Her venture was spurred by the assistance of the Ascend Accelerator program, a ten-week initiative hosted by Lakehead University’s Ingenuity incubator space. This program is tailored for young entrepreneurs, who are also Lakehead students, by offering a blend of workshops, mentorship, and financial support to kickstart their businesses.

“From access to a lawyer to review my service contracts to guidance in developing my website, the mentorship, funding, and workshops provided were instrumental in establishing my business,” Sidney says. “I have already had my first successful climate action consultation with a school board, and can’t wait to see the impact my services will have.”

Dr. Michael Hoechsmann and Co-Editors Publish New Book: Transformative Practice in Critical Media Literacy

Described by one reviewer as “[setting] the table for a rich dialogue on how post-secondary education can play a responsive role in these post-digital, neoliberal and neocolonial times,” the newly published Transformative Practice in Critical Media Literacy: Radical Democracy and Decolonized Pedagogy in Higher Education brings together a diverse selection of essays that examine contemporary challenges and opportunities in higher education.

The book’s editors are Dr. Steve Gennaro (York University), Dr. Nolan Higdon (Merrill College and University of California, Santa Cruz), and Dr. Michael Hoechsmann (Lakehead University, Orillia). It includes 18 powerful essays, including one by Lakehead Education Contract Lecturer Dr. Helen DeWaard, which melds Latin American traditions of Edu-communication with the exigencies of teaching digital literacies in Canadian Faculties of Education.
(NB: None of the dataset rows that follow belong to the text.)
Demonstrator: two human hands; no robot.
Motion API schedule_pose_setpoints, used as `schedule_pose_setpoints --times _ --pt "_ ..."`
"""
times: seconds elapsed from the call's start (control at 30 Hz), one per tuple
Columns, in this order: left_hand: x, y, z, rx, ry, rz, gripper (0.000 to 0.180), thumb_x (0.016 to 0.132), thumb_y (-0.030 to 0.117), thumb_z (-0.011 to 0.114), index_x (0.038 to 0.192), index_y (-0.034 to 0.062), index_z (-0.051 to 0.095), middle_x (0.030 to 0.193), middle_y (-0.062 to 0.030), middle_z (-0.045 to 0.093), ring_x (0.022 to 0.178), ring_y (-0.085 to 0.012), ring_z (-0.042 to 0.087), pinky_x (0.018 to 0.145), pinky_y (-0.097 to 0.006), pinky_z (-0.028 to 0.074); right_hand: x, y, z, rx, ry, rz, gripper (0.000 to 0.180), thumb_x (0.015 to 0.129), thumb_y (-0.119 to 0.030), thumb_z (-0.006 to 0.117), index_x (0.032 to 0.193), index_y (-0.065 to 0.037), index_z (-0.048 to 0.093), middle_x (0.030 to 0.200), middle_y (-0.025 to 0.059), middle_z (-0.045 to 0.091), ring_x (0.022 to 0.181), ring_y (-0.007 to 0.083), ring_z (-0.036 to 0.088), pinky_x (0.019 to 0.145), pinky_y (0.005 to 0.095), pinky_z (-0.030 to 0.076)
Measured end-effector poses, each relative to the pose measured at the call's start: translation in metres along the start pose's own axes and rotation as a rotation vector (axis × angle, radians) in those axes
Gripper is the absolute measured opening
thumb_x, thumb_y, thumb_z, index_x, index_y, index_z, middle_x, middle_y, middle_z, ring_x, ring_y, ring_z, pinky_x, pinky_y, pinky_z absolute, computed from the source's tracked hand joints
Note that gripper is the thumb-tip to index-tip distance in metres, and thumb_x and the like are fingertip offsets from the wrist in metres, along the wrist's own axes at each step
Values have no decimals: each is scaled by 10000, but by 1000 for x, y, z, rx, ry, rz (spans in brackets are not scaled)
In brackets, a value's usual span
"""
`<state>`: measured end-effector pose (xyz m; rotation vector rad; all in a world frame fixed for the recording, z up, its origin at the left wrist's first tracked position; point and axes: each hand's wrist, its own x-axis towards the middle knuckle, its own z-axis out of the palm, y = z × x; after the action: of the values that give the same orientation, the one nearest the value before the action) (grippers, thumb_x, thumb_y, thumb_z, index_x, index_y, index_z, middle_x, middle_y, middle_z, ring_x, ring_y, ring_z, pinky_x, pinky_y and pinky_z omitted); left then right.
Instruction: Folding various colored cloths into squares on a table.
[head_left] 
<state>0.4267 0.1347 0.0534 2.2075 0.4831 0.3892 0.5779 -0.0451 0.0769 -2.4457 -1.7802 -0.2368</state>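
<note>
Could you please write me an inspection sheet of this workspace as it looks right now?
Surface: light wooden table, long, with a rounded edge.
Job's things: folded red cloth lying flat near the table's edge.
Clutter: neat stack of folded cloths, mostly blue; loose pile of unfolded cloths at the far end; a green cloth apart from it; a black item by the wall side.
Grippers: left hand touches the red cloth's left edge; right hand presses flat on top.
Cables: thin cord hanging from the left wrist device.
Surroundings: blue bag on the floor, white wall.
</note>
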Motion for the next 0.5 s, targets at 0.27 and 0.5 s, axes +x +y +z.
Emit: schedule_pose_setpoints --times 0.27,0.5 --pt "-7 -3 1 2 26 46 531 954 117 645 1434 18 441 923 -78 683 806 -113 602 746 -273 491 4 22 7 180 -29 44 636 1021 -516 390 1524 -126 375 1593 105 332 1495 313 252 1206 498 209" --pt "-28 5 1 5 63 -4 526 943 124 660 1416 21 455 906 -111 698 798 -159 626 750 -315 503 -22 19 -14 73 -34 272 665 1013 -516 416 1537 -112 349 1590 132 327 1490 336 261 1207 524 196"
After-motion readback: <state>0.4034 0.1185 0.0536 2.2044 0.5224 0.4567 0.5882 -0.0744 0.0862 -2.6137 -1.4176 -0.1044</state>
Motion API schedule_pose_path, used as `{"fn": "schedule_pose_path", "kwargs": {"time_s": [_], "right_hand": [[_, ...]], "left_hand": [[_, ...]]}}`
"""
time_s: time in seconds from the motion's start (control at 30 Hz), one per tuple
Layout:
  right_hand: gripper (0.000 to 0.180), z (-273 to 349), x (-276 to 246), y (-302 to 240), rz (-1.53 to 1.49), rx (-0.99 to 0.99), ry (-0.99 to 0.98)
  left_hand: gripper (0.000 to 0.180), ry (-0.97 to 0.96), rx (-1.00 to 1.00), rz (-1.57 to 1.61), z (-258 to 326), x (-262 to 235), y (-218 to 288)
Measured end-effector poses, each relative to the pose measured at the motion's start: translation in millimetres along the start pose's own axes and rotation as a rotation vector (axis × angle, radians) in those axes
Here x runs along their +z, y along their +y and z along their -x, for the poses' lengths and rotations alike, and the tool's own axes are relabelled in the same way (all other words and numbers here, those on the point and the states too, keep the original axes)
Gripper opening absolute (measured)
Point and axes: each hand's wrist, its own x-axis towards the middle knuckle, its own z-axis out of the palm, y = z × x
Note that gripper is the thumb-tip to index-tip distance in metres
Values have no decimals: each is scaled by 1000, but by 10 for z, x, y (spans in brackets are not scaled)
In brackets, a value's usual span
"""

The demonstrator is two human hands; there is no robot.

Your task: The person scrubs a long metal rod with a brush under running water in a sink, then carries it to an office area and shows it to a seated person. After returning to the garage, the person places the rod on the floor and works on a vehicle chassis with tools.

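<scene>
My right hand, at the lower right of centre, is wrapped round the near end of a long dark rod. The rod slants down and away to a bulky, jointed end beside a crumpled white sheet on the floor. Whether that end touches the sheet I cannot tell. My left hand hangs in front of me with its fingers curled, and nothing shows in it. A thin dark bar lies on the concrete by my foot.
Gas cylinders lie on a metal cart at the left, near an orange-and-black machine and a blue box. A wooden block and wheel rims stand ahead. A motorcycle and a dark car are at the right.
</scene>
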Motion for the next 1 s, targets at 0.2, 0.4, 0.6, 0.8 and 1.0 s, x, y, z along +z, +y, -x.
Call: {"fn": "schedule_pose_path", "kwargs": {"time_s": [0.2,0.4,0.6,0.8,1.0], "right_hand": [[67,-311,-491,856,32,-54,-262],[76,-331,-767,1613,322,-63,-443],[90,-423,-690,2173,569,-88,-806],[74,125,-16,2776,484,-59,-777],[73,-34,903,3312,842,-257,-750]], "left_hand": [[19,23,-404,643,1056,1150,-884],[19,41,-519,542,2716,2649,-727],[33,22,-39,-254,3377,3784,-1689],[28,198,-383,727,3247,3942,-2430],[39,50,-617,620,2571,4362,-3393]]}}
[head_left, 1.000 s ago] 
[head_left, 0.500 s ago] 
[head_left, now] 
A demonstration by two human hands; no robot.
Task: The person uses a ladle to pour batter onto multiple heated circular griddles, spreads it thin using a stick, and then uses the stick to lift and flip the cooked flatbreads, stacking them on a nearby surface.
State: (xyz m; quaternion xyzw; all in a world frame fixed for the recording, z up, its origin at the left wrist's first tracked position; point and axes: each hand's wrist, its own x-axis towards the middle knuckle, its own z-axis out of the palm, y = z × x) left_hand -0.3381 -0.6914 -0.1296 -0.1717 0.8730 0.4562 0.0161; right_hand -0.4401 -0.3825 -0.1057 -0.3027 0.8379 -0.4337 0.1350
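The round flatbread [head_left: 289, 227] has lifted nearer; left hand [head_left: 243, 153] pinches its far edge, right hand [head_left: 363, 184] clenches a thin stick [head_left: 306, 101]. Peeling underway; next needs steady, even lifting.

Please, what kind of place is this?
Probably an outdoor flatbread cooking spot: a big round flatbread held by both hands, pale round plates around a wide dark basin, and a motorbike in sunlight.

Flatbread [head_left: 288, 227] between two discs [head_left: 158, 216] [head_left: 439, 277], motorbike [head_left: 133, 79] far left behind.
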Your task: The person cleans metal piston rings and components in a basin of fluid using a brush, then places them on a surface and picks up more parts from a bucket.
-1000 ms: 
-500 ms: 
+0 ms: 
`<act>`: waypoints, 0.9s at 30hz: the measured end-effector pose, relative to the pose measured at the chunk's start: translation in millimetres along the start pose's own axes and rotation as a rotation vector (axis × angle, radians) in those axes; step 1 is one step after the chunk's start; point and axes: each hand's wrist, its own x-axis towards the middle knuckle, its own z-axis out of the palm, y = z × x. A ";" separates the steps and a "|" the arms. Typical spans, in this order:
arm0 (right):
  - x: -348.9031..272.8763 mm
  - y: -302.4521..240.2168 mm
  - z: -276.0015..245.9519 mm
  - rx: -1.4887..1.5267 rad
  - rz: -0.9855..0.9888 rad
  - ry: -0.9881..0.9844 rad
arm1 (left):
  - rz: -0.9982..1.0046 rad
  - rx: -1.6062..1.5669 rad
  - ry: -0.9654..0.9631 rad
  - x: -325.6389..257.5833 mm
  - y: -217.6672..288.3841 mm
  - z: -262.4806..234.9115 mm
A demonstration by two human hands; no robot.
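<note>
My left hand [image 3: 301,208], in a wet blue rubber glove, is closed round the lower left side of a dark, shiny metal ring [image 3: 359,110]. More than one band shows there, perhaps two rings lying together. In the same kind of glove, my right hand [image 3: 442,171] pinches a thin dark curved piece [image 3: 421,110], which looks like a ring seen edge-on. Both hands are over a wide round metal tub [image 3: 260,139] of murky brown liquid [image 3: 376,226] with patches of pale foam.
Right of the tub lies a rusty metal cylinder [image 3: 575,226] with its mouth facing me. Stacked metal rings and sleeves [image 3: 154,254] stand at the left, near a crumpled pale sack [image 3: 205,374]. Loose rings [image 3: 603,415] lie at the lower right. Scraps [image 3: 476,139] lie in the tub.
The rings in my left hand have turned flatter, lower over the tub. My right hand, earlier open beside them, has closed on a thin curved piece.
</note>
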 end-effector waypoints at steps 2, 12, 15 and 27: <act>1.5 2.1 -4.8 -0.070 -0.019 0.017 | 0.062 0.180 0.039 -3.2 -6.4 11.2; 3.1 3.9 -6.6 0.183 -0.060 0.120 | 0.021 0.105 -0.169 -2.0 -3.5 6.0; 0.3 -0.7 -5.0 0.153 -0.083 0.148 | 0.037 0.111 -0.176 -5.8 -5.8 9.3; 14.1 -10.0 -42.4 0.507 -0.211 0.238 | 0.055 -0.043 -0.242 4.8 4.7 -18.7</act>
As noted on the Routledge website, using a global and social justice lens, [this book] explores the transformative potential of critical media literacy in higher education. It also provides real examples of current critical media literacy practices around the globe and of successful experiences inside classrooms.”

Transformative Practice in Critical Media Literacy helps us rethink pedagogies and literacies in evolving post-secondary contexts and changing times. It will be of interest to scholars, students, policymakers, community members, and activists.